Present an exact copy of each line below.

:: Information supplied ::
┄┄┄┄┄┄┄┄┄┄
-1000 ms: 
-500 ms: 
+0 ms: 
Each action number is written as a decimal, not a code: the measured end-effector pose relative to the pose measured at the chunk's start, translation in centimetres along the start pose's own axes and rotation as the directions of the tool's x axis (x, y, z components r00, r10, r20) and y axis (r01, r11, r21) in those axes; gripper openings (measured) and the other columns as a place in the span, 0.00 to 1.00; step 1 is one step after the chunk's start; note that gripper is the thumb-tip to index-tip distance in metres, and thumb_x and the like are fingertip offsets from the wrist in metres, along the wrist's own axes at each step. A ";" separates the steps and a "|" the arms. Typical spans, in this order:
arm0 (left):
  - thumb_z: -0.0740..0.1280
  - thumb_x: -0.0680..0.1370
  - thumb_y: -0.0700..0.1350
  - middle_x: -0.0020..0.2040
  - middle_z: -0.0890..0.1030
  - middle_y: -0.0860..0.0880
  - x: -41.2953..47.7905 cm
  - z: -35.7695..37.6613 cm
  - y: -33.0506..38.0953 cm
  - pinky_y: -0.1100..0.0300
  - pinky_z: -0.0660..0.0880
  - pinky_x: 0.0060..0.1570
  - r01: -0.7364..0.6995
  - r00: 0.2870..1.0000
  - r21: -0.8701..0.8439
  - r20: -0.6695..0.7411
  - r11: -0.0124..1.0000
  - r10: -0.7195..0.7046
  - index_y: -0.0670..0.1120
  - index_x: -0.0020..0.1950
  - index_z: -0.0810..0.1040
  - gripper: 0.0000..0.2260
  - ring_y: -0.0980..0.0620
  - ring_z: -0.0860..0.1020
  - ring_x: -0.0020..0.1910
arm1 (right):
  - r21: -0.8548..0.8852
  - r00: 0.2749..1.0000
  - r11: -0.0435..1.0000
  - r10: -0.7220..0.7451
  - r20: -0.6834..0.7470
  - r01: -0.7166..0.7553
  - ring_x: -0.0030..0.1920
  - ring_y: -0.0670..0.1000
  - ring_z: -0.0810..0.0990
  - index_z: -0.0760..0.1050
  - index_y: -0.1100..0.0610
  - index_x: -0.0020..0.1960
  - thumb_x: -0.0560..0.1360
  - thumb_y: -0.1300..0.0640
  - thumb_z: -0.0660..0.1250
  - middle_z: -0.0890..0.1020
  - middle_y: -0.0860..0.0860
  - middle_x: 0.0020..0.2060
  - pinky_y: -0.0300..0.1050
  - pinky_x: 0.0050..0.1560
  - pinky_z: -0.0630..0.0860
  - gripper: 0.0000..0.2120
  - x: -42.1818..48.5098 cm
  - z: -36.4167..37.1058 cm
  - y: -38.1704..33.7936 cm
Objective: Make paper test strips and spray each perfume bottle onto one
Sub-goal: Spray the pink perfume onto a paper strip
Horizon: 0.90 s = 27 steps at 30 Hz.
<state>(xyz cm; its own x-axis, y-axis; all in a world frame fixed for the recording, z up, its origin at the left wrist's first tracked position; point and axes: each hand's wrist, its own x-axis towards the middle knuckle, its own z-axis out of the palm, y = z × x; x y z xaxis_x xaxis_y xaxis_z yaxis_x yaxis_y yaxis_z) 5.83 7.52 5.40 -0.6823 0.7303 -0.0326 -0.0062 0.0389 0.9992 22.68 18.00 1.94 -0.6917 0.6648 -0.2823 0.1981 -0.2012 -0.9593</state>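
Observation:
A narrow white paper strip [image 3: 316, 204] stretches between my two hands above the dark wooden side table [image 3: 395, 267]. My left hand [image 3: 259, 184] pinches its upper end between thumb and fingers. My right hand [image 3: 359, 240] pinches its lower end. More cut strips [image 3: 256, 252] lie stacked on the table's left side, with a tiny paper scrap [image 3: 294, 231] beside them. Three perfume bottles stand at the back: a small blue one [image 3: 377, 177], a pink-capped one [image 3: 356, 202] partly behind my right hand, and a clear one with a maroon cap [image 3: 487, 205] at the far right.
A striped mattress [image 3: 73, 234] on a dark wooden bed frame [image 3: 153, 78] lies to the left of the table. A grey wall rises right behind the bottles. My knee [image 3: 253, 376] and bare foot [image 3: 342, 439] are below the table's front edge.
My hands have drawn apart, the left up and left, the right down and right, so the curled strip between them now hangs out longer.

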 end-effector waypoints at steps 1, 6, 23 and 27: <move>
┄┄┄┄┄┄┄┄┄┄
:: Completed task ::
-1000 ms: 
-500 ms: 
+0 ms: 
Each action number is written as a decimal, not a code: the measured end-effector pose relative to the pose measured at the chunk's start, translation in centimetres along the start pose's own axes and rotation as the directions of the tool's x axis (x, y, z components r00, r10, r20) and y axis (r01, r11, r21) in those axes; gripper openings (measured) and the other columns as a place in the span, 0.00 to 1.00; step 1 is one step after the chunk's start; note that gripper is the thumb-tip to index-tip distance in metres, and thumb_x and the like are fingertip offsets from the wrist in metres, along the wrist's own axes at each step. A ";" separates the steps and a "|" the arms. Typical spans, in this order:
arm0 (left):
  - thumb_z: -0.0740..0.1280
  - thumb_x: -0.0680..0.1370
  - thumb_y: -0.0700..0.1350
  - middle_x: -0.0020..0.2040
  - middle_z: -0.0890..0.1030
  - middle_y: -0.0860..0.0880
  - x: -41.2953..47.7905 cm
  - z: -35.7695..37.6613 cm
  - y: -33.0506..38.0953 cm
  - pinky_y: -0.1100..0.0300
  - pinky_z: -0.0660..0.0880
  - pinky_x: 0.0060..0.1570
  - r01: -0.7364..0.6995
  - r00: 0.2870..1.0000
  - r21: -0.8701..0.8439
  - r20: -0.6695..0.7411
  - r11: -0.0124..1.0000
  - r10: -0.7195..0.7046
  - index_y: -0.0670..0.1120
  - index_x: -0.0020..0.1950
  - index_z: -0.0810..0.1040
  - gripper: 0.0000..0.2260
  - ring_y: -0.0980..0.0620
  - ring_z: -0.0860..0.1020
  - ring_x: -0.0020..0.1910
arm1 (right):
  - r21: -0.8548..0.8852
  - r00: 0.2749..1.0000
  - r11: -0.0435..1.0000
  - r10: -0.7220..0.7451
  - r20: -0.6834..0.7470
  - r01: -0.7166..0.7553
  - ring_x: -0.0030..0.1920
  - ring_y: -0.0670..0.1000
  - ring_z: -0.0810..0.0990
  - index_z: -0.0760..0.1050
  - index_y: -0.1100..0.0610
  - index_x: -0.0020..0.1960
  - thumb_x: -0.0560..0.1360
  - thumb_y: -0.1300..0.0640
  - thumb_z: -0.0660..0.1250
  - middle_z: -0.0890..0.1020
  - middle_y: -0.0860..0.0860
  - middle_x: 0.0020..0.2060
  - pinky_y: -0.0300..0.1050
  - pinky_x: 0.0050..0.1560
  - pinky_z: -0.0630..0.0860
  - gripper: 0.0000..0.2120
  - x: -42.1818..48.5098 cm
  - z: -36.4167..37.1058 cm
  - y: -38.1704..33.7936 cm
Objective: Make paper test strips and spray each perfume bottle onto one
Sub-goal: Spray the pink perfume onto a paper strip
Horizon: 0.90 s = 27 steps at 30 Hz.
<state>(xyz cm; its own x-axis, y-axis; all in a world frame fixed for the recording, z up, its origin at the left wrist's first tracked position; point and axes: each hand's wrist, its own x-axis towards the middle knuckle, its own z-axis out of the palm, y = z × x; x y z xaxis_x xaxis_y xaxis_z yaxis_x yaxis_y yaxis_z) 5.83 7.52 5.40 -0.6823 0.7303 -0.0326 -0.0062 0.0389 0.9992 22.68 18.00 1.94 -0.6917 0.6648 -0.2823 0.1981 -0.2012 -0.9593</state>
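Observation:
A narrow white paper strip [image 3: 316, 204] stretches between my two hands above the dark wooden side table [image 3: 395, 267]. My left hand [image 3: 259, 184] pinches its upper end between thumb and fingers. My right hand [image 3: 359, 240] pinches its lower end. More cut strips [image 3: 256, 252] lie stacked on the table's left side, with a tiny paper scrap [image 3: 294, 231] beside them. Three perfume bottles stand at the back: a small blue one [image 3: 377, 177], a pink-capped one [image 3: 356, 202] partly behind my right hand, and a clear one with a maroon cap [image 3: 487, 205] at the far right.
A striped mattress [image 3: 73, 234] on a dark wooden bed frame [image 3: 153, 78] lies to the left of the table. A grey wall rises right behind the bottles. My knee [image 3: 253, 376] and bare foot [image 3: 342, 439] are below the table's front edge.
My hands have drawn apart, the left up and left, the right down and right, so the curled strip between them now hangs out longer.
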
 end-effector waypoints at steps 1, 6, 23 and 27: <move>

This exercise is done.